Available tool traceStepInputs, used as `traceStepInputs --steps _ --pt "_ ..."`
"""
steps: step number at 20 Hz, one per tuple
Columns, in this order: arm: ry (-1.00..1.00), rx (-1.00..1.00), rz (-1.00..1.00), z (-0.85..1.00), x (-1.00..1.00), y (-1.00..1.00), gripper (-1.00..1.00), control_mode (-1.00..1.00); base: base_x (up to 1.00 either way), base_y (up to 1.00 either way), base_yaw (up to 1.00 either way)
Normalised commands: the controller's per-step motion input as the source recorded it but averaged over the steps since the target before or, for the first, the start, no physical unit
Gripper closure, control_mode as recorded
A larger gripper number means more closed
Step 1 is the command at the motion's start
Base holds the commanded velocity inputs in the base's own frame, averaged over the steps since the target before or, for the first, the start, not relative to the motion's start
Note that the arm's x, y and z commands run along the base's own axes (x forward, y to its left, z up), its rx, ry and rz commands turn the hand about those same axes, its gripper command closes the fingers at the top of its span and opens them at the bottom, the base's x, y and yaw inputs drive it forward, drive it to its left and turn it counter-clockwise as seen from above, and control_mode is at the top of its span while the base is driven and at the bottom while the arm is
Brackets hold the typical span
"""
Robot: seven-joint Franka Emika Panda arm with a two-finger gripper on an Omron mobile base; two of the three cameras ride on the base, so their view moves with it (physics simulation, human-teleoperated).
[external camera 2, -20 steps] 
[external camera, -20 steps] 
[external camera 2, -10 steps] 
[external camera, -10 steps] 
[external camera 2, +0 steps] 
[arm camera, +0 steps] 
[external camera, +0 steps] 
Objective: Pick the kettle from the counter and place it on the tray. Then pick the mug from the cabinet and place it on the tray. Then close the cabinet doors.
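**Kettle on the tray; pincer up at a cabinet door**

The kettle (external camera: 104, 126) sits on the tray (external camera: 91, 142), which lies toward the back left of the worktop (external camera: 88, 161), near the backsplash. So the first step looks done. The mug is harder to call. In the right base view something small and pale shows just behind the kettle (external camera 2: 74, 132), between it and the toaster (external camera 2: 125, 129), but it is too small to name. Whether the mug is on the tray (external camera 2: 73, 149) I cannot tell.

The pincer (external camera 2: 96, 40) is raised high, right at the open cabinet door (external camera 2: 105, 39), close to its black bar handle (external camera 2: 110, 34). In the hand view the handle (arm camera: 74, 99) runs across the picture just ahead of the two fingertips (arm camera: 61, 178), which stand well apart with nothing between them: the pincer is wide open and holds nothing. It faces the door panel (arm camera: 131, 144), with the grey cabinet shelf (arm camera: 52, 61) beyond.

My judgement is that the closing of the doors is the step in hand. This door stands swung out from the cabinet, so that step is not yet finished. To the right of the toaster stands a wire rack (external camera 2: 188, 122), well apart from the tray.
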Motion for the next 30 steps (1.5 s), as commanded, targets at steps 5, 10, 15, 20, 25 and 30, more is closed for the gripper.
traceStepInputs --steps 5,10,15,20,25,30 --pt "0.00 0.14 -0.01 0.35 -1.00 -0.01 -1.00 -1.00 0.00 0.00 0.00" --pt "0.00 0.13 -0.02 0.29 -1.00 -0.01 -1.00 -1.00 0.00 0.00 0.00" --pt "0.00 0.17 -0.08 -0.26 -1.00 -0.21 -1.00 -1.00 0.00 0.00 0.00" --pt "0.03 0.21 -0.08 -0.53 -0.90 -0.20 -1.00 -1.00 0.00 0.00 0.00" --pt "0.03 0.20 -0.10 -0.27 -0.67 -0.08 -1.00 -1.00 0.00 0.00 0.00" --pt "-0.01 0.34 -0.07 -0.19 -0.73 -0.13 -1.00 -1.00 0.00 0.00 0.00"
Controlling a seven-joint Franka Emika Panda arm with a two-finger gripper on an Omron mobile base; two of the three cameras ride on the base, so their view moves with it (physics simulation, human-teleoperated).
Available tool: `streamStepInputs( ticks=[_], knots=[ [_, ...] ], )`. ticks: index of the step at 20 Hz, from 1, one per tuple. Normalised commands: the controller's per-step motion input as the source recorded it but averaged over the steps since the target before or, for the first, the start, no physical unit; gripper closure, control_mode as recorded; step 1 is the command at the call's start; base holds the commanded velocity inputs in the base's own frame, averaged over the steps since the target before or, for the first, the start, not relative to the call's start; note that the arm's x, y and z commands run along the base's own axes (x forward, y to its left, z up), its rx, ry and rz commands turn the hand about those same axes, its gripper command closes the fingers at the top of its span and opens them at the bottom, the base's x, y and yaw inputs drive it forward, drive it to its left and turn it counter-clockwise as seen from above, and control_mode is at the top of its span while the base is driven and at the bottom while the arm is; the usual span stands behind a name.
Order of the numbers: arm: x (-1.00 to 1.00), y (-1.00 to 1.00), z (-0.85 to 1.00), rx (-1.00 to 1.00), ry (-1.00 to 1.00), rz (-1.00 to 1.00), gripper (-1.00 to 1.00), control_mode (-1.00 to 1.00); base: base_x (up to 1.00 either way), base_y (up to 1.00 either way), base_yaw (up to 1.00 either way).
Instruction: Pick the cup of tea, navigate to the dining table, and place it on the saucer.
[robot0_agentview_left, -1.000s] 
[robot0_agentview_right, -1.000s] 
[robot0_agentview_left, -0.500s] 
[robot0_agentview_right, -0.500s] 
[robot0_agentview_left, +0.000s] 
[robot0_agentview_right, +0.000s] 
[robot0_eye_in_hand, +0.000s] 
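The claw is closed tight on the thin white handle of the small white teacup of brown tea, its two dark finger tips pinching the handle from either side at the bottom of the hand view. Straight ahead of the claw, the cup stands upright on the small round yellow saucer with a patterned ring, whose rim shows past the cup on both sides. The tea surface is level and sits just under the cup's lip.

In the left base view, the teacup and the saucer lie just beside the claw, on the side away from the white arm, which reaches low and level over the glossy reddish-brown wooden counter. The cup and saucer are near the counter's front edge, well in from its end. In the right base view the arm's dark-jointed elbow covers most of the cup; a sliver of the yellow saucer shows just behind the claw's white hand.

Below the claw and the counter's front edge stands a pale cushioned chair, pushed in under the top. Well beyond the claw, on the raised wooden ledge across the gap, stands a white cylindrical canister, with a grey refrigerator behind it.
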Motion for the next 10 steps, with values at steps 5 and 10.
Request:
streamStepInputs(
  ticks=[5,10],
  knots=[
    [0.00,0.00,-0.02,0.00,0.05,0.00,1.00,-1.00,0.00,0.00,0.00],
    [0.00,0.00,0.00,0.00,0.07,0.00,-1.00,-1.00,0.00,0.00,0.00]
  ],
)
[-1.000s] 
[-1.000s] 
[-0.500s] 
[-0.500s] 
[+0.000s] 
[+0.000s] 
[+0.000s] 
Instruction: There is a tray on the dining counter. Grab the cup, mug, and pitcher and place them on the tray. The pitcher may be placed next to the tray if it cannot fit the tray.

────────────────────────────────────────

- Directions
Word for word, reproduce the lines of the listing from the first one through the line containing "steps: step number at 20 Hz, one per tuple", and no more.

- Your solution
Available tool traceStepInputs, used as `traceStepInputs --steps _ --pt "_ ..."`
"""
steps: step number at 20 Hz, one per tuple

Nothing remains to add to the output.